Thailand makes marijuana legal, but smoking is discouraging

Thailand makes marijuana legal, but smoking is discouraging – Mail Bonus

Thailand made it legal to grow and own marijuana from Thursday, as a dream come true for an aging generation of smokers who recall the kick given by the legendary Thai Stick variant.

The Minister of Public Health’s plan to distribute one million marijuana plants, starting on Friday, has increased the feeling that Thailand is turning into a weed.

The Food and Drug Administration’s decision to remove the entire plant from the drug category makes Thailand the first nation in Asia to decriminalize marijuana for medical and industrial use. But that is not the case with Uruguay and Canada, the only two countries to date that have legalized marijuana for national recreation.

So far, there seems to be no effort to legalize what people can grow and smoke at home, other than to sign up to do so and declare that it is for medical purposes.

Some Thailand spokesmen celebrated on Thursday by buying marijuana at a café that had previously been restricted to selling products from parts of the smelter that do not draw people to dinner. The dozens or so who arrived early at Highland Cafe could choose from a variety of buds with names such as Sugarcane, Bubblegum, Purple Afghani and UFO.

“I can say out loud that I smoke cannabis. I do not have to hide like before when it was branded an illegal drug, “said 24-year-old Rittipong Bachkul, the first customer of the day. Marijuana is also known as cannabis or ganja in Thailand.

“As far as the government is concerned, it is their role to promote medical use only. But it is quite clear that we have come a long way and finally we are legalizing its use. The government understands that there are more advantages than disadvantages,” said Rattapon. Sanrak, the café’s partner and longtime lawyer.

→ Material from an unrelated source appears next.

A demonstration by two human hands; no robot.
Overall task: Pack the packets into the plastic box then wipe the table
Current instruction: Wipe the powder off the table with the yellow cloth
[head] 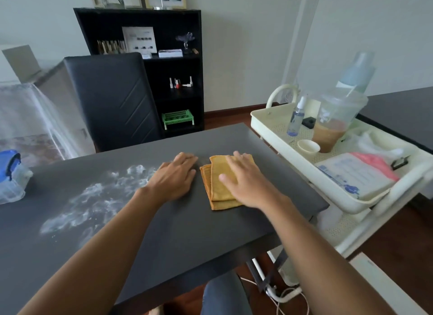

The country is known for its Thai Stick variety, which is named after how its vigorous flowers are dried and tied to sticks and is the origin of many varieties that are now grown abroad.

The Thai government has warned that those willing to engage in public smoking can still be considered inconvenient, subject to a possible three-month prison sentence and a $ 25,000 baht ($ 780) fine. And marijuana extract, like oil, is still illegal if it contains more than 0.2% of the tetrahydrocannabinol, or THC, that makes people high.

“Tourists should be careful until the rules become clearer after new cannabis laws are passed,” said Professor Sarana Sommano of the Department of Botany and Soil Science at Chiang Mai University.

“There are still risks. The problem is that cannabis is no longer considered a drug, but there are no regulations and rules of the ministry that apply to its use,” she said. “There is no mention of restrictions on use, driving laws on drugs. This could be a mistake on the part of the government when they try to rush out of their policy to please the electorate without actually planning the details and explaining to the public what is happening. , “he said.

Thailand prefers to break into the medical marijuana market. It already has a well-developed medical tourism service and its tropical climate is ideal for growing cannabis.

“We should know how to use cannabis,” said Anutin Charnvirakul, Minister of Public Health. “If we have the right awareness, cannabis like gold is something precious and should be promoted.”

Some people who immediately benefit from the change are people who have been locked up for breaking the old law.

“From our point of view, the positive change in the law is that at least 4,000 people imprisoned for cannabis-related offenses will be released,” Gloria Lai, regional director of the International Drug Policy Consortium in Asia, said in an email interview.

“People who are facing charges of cannabis will see them drop and money and cannabis seized by people charged with cannabis-related offenses will be returned to their owners,” she said. Its organization is a network of civic groups around the world that advocate a drug policy that includes human rights, health and development.

The projected economic benefits are at the heart of Thailand’s marijuana reform, which is projected to increase from national incomes to the livelihoods of small farmers. But people are worried about whether the benefits will be distributed fairly.

One fear is that large companies could unfairly profit from proposed regulations involving complex licensing processes and expensive commercial use fees that would hamper small producers.

Taopiphop Limjittrakorn, a Member of Parliament for the opposition Move Forward, said that under some of the proposed regulations, the cannabis industry could end up being controlled by several large corporations, as is the case with alcoholic beverages. His party wants the law that is currently being drafted to address the problem.

Small operators are willing to go into the marijuana industry.

On a recent hot Sunday afternoon in Sri Racha district in eastern Thailand, Ittisug Hanjichan, owner of the Goldenleaf Hemp Cannabis Plant, led his fifth training course for 40 entrepreneurs, farmers and retirees. They paid about $ 150 each to learn tips on cutting seedlings and nurturing plants to get a quality crop.

One of those present was 18-year-old Chanadech Sonboon, who said his parents used to scold him for trying to grow marijuana in secret.

He said his father had changed his mind and now sees marijuana as a drug rather than something to be abused. The family runs a small home and café and hopes to one day provide their guests with cannabis.